Do not panic if you have brown discharge during pregnancy. Keeping track of the appearance, quantity, and odor of the brownish discharge seen during pregnancy will give you a better idea of your own health.

There are a few symptoms that accompany brown discharge during pregnancy that indicate serious underlying issues. Keep an eye out for:

  1. Heavy discharge:If your discharge during pregnancy necessitates the use of a sanitary pad, this is a warning sign of miscarriage or ectopic pregnancy.
  2. Foul smell:Heavy discharge with a foul fishy odor may indicate a vaginal infection. If you experience it, consult your gynecologist immediately.
  3. Watery discharge:Discharge followed by watery fluid or lumpy substance may indicate a miscarriage.

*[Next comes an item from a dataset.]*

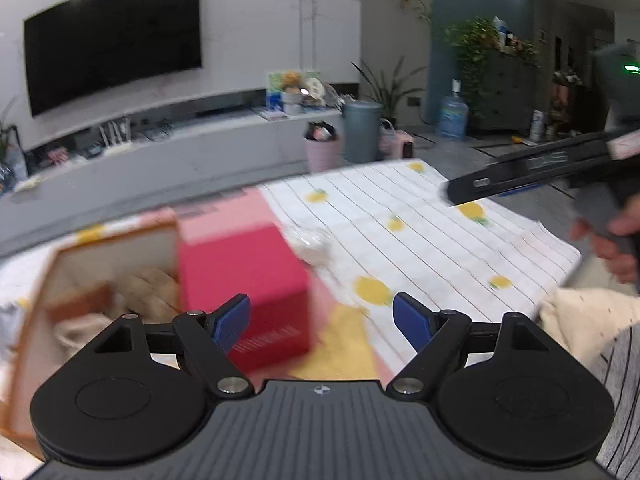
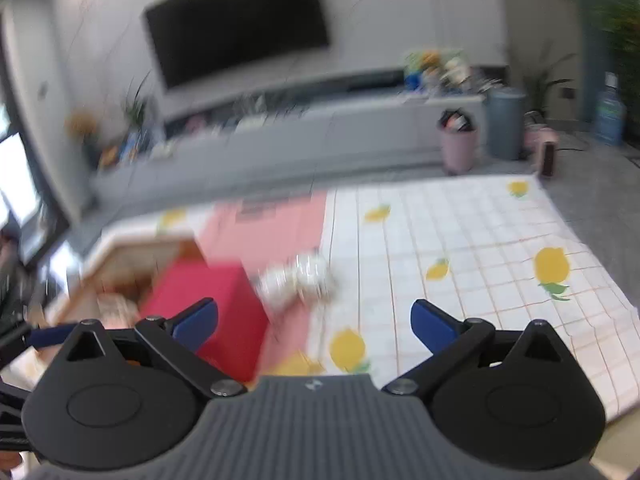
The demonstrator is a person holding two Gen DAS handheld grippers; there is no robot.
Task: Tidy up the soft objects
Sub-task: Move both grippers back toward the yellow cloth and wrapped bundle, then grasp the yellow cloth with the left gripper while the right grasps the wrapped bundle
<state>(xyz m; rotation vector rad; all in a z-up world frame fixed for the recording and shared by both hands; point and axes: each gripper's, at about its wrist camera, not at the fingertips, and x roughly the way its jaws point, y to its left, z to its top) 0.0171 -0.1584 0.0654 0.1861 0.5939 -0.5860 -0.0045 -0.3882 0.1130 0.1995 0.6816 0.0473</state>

  4. Duration of discharge: Discharge that lasts more than a week after sexual intercourse or a medical checkup may indicate a yeast infection.
  5. Fever and discharge:Discharge accompanied by fever and chills may indicate a dangerous infection of the uterus or kidneys, which should be treated right away.
  6. Intense pain with discharge: An ectopic pregnancy may cause discharge accompanied by dizziness, severe pain, and abdominal cramps.